## Critical Region

If the test statistic falls in this region under the normal distribution curve of the sample data the null hypothesis is rejected.

This region is depicted as the extreme value on either the left, right or both sides of the normal curve, that is near the tail.

### One-Tailed Null Hypothesis Testing

When the critical region ( i.e. null hypothesis rejection region ) is only one side of the normal distribution curve - either left tail or right tail it is called one-tailed null hypothesis.

It is also called directional hypothesis testing because the alternate hypothesis rejects the null hypothesis by comparing the test statistic value to be either greater than or less than the reference value specified in the null hypothesis.

For example:

H_{0}: μ = 20 vs. H_{1}: μ > 20

H_{0}: μ = 200 vs. H_{1}: μ < 300

### Two-tailed Null Hypothesis Testing

When the critical region ( i.e. null hypothesis rejection region ) is on both sides of the normal distribution curve - left and right tail it is called two-tailed null hypothesis testing.
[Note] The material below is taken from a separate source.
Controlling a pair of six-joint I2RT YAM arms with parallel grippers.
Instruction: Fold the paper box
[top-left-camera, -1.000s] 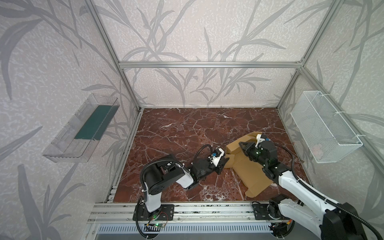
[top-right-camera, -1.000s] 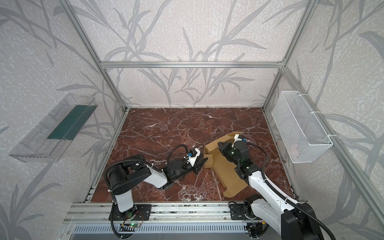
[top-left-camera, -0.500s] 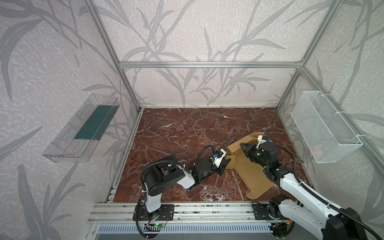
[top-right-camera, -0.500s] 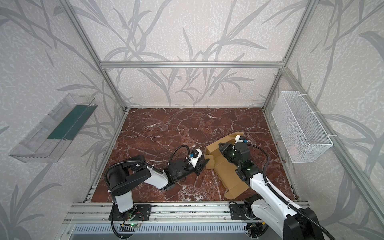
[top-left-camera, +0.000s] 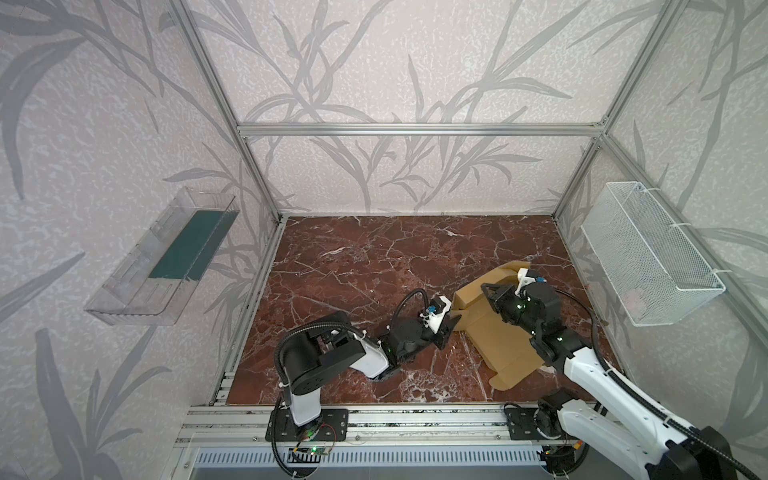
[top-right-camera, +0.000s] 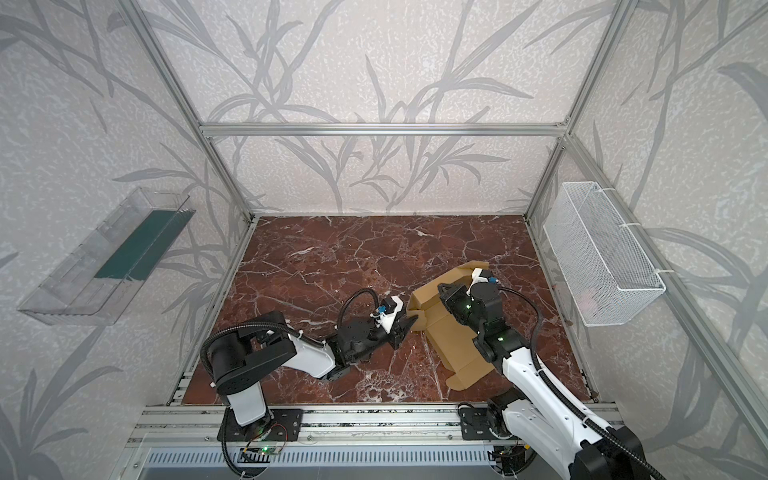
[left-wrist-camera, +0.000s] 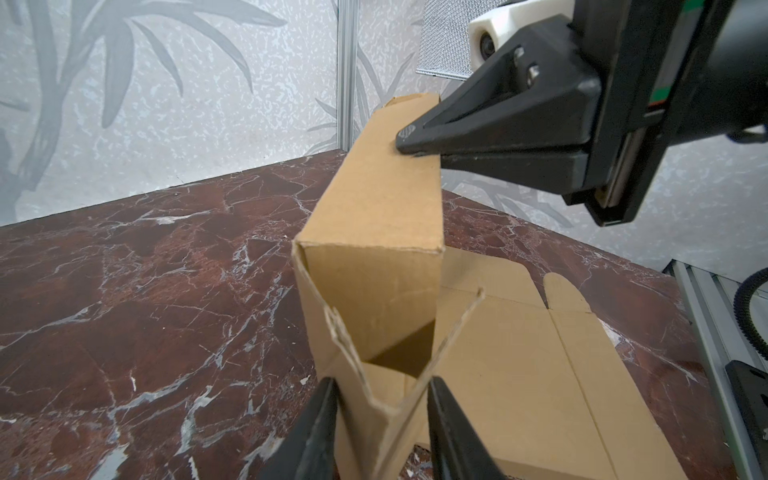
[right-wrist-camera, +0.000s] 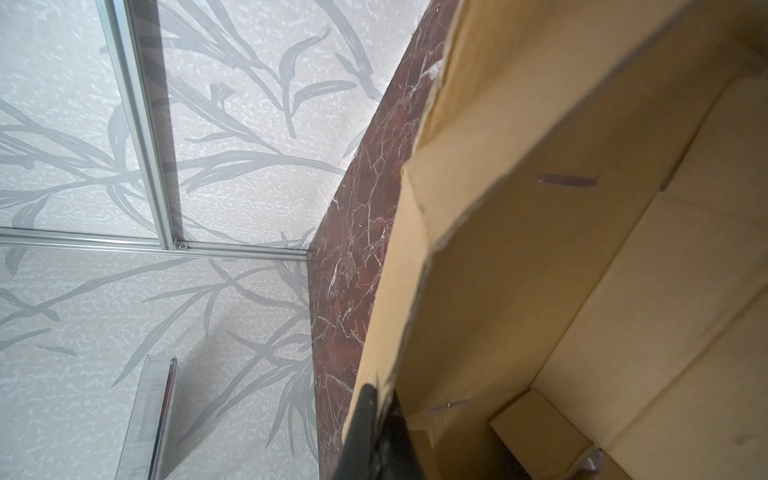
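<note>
The paper box (top-left-camera: 496, 338) lies half-formed on the right side of the marble worktop (top-left-camera: 353, 266), with one long wall raised. The right fingers (left-wrist-camera: 478, 137) pinch that wall's top edge (tight together on the cardboard). The left fingers (left-wrist-camera: 322, 415) stand narrowly apart astride a folded corner flap; whether they squeeze it I cannot tell.
</note>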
It is also called non-directional hypothesis testing because the alternate hypothesis rejects the null hypothesis if the test statistic value is not equal to the reference value specified in the null hypothesis - regardless of whether it is greater than or less than the specified value.

For example:

H_{0}: μ = 850 vs. H_{1}: μ≠ 850

## One-Sample t.test

### Understanding the Lung Capacity dataset

We load the tab separated data file which has the Lung Capacity dataset.

# load lung capacity data

# from text file with tab delimited columns

lungCapacity_df = read.csv("~/dataFiles/LungCapData.txt", header=T, sep="\t")

class(lungCapacity_df)

# [1] "data.frame"

# see the rows and columns in data frame

dim(lungCapacity_df)

# [1] 725 6

str(lungCapacity_df)

# 'data.frame': 725 obs. of 6 variables:

# $ LungCap : num 6.47 10.12 9.55 11.12 4.8 ...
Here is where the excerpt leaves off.